I will have been married for fifteen years this month, which means that (theoretically at least) all of my rejections are in my distant past. Unfortunately, however, I’ve been a writer for even longer than that, and so my experience with rejection is of a much more recent vintage. This is because, as every writer will tell you, if there is one thing that’s constant in writing, it’s rejection. (That’s one of the things I love so much about doing this column: it’s like getting an acceptance letter every week—and believe me, I appreciate it.)

In writing, there are three kinds of rejection: the impersonal “thanks, but no thanks,” the personalized “I liked it, but . . .,” and, my least favorite, a cross between the two, or rather, one that is actually one of the former tying to masquerade as one of the latter. A perfect example of this is when they say something like “I really liked the premise, but, unfortunately the narrative voice failed to live up to my expectations.” See, a letter like that sounds personal, but then you google the sender and find out they’ve sent the exact same letter to over two thousand authors all over the world. (Oh yeah: us writers?

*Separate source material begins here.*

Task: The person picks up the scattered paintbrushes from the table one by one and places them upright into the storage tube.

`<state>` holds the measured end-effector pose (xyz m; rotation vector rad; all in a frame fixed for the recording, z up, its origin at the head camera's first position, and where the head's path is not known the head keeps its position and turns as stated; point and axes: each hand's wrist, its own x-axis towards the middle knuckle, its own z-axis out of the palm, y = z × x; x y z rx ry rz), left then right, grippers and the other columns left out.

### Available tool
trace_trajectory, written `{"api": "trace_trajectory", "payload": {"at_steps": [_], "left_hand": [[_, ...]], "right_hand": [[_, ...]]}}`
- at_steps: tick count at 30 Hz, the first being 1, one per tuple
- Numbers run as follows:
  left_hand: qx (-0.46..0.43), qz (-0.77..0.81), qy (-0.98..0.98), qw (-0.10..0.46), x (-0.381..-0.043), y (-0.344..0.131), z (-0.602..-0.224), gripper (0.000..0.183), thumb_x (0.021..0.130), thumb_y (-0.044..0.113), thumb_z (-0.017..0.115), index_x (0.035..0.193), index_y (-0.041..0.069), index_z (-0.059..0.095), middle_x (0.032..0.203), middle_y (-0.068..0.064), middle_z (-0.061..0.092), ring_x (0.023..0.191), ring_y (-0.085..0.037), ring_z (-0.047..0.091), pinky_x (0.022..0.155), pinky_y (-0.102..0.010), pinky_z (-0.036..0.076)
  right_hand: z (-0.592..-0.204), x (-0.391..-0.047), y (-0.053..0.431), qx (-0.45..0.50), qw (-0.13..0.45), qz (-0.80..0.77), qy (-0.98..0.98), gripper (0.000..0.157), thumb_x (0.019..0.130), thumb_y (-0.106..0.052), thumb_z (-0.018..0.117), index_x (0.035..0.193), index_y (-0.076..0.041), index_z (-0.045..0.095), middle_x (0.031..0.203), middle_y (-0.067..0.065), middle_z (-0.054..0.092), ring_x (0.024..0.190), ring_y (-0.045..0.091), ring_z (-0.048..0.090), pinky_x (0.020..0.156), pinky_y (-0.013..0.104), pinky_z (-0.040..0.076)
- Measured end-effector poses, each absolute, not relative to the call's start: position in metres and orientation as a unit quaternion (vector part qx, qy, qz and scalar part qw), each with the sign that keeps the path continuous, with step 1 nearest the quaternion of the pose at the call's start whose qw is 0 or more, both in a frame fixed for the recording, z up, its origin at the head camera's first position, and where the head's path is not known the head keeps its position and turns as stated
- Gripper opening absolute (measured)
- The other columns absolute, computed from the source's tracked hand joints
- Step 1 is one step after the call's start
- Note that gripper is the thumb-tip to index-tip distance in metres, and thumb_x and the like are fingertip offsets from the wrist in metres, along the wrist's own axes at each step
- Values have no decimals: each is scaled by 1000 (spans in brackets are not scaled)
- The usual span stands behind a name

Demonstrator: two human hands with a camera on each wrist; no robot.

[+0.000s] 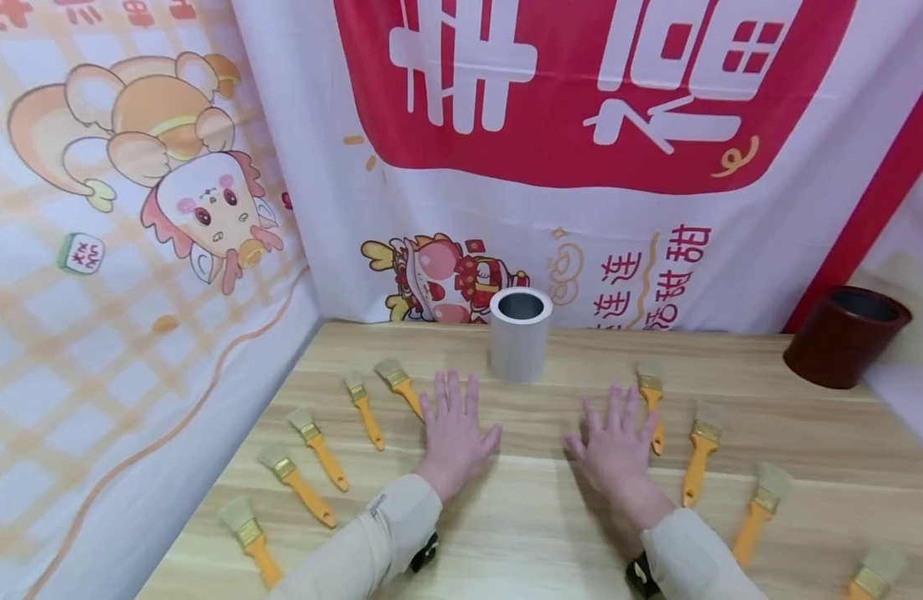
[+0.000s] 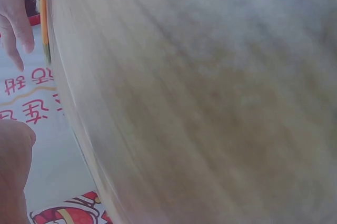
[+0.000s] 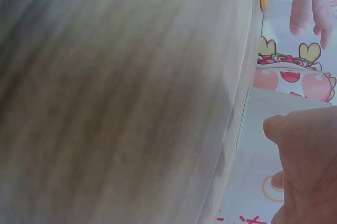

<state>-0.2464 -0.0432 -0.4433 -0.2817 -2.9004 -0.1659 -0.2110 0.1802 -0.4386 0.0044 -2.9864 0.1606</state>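
Head view gives a person's left hand (image 1: pixel 457 437) and right hand (image 1: pixel 615 446) side by side over a pale wood table (image 1: pixel 506 533), palms down. Fingers on both are straight and spread, so each grip is relaxed and holds nothing; whether the palms touch the surface, I cannot tell. One flat paintbrush (image 1: pixel 403 386) lies just left of the left hand, its handle running toward the little finger. From there, four more brushes (image 1: pixel 322 454) are spaced out toward the near left. Just right of the right hand's little finger lies an orange-handled brush (image 1: pixel 652 402), and three further brushes (image 1: pixel 699 458) are spaced toward the near right, the last cut off. Between the hands but farther back, a white hollow cylinder (image 1: pixel 518 354) stands upright; a dark red cylinder (image 1: pixel 832 342) stands far right.
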Motion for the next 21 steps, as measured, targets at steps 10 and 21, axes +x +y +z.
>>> {"api": "trace_trajectory", "payload": {"at_steps": [10,21], "left_hand": [[-99,-89,-985,112,-251,-39,-436,87,92,61,45,156,12,10,160,-23,6,149,-42,2,116,-65,8],[-88,-229,-966,81,-247,-29,-440,89,92,60,46,155,8,11,159,-24,11,148,-43,9,117,-63,15]], "right_hand": [[-424,-210,178,1,83,76,-994,67,98,-48,43,151,-10,28,156,31,1,144,51,-9,110,73,-7],[-426,-182,174,-6,94,120,-988,67,97,-45,48,151,-10,28,157,31,4,144,53,-5,110,74,-2]]}}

We talk.)

I don’t know: there’s just something vaguely insulting about the impersonal brush-off with a fake personal touch. I mean, it’s okay that you don’t like my manuscript—or even me—just don’t invent a reason that makes it sound like you were the one putting all of this effort into a relationship, which, due to my unfortunate shortcomings, was doomed from the start.

I’m sorry: do I sound bitter? I didn’t use to be; I used to be able to receive these impersonal personal rejections all of the time and never give them a second thought. (They were like the Safeway checkers who have to address you by name—annoying, yes, but in the grand scheme of things, really not that big of a deal.) But then, one day my insouciance evaporated. That’s because one day, it started happening in my own house. That’s right: I got the impersonal personal rejection from my very own daughter.

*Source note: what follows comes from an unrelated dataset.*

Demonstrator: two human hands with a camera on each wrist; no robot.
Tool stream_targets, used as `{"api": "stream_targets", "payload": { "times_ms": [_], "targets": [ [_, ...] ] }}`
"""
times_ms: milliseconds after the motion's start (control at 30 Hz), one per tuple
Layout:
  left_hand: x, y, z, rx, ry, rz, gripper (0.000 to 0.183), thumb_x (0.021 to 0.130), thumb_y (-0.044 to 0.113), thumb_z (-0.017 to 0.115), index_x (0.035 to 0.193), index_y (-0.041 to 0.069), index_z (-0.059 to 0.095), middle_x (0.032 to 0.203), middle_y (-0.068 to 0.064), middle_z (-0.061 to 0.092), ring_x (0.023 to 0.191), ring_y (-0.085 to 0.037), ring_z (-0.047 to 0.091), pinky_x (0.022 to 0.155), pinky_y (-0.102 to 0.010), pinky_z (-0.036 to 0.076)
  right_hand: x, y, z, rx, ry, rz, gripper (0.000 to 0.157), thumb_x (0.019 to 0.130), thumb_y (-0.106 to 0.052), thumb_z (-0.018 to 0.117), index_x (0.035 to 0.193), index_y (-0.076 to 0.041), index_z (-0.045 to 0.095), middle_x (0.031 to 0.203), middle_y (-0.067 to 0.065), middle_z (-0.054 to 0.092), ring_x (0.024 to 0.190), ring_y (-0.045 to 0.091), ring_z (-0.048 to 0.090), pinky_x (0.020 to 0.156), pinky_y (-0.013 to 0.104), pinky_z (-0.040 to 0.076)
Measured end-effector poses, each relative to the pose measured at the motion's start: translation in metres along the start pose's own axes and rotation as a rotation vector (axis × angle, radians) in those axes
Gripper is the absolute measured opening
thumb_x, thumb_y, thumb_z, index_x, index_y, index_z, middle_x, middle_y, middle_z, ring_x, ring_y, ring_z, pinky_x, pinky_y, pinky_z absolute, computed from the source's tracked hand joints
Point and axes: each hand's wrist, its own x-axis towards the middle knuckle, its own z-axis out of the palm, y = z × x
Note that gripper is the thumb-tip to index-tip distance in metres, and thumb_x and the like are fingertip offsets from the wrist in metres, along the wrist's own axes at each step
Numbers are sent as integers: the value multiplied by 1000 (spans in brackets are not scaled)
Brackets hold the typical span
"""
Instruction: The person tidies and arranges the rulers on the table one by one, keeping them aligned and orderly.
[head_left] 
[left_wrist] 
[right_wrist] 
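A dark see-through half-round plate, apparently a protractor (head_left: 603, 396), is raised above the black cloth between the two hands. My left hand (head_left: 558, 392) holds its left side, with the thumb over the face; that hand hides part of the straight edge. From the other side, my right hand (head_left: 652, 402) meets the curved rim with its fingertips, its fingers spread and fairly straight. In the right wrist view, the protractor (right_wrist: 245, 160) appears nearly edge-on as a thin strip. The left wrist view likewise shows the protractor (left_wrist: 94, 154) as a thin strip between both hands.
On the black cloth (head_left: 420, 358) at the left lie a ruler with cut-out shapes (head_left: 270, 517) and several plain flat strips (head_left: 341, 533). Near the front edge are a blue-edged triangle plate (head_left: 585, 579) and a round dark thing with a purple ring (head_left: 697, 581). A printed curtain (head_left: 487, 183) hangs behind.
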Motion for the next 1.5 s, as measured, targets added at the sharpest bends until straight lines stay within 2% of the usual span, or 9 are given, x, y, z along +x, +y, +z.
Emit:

It was during the course of a teenage rant, when I was pointing out to her that I’d kind of appreciate it if she could spend more than just her sleeping hours at home, and she was pointing out that spending time in my presence was the equivalent of a vampire eating garlic bread. To illustrate her point she disdainfully added, “I just don’t want to spend my nights sitting on the couch and watching TV all night like you guys do.”

It was, I realized, the dreaded impersonal personal rejection.

How do I know? Well, for one thing, I don’t even know how to turn on the TV. (It’s true: we got a new one a couple of months ago and the damn thing is like something from “Star Trek.” You have to wave your hand in front of it just so to get it to turn on, and I have yet to figure out which particular hand position will activate it. And yeah, I tried that one. A lot. And no, it doesn’t work.)

It was as if she was reading from a script, a script that involved slightly moronic suburban parents spacing out in front of the TV and, I don’t know, scrapbooking or something, all while their hysterically precocious teenage daughter makes clever asides to the camera. At the end of the evening the charming daughter sighs at the sight of her goofy parents, asleep before ten o’clock once again, and—wait a minute. That part actually does happen.

Hmm. Maybe it was a personal rejection after all. Well, that’s a little better.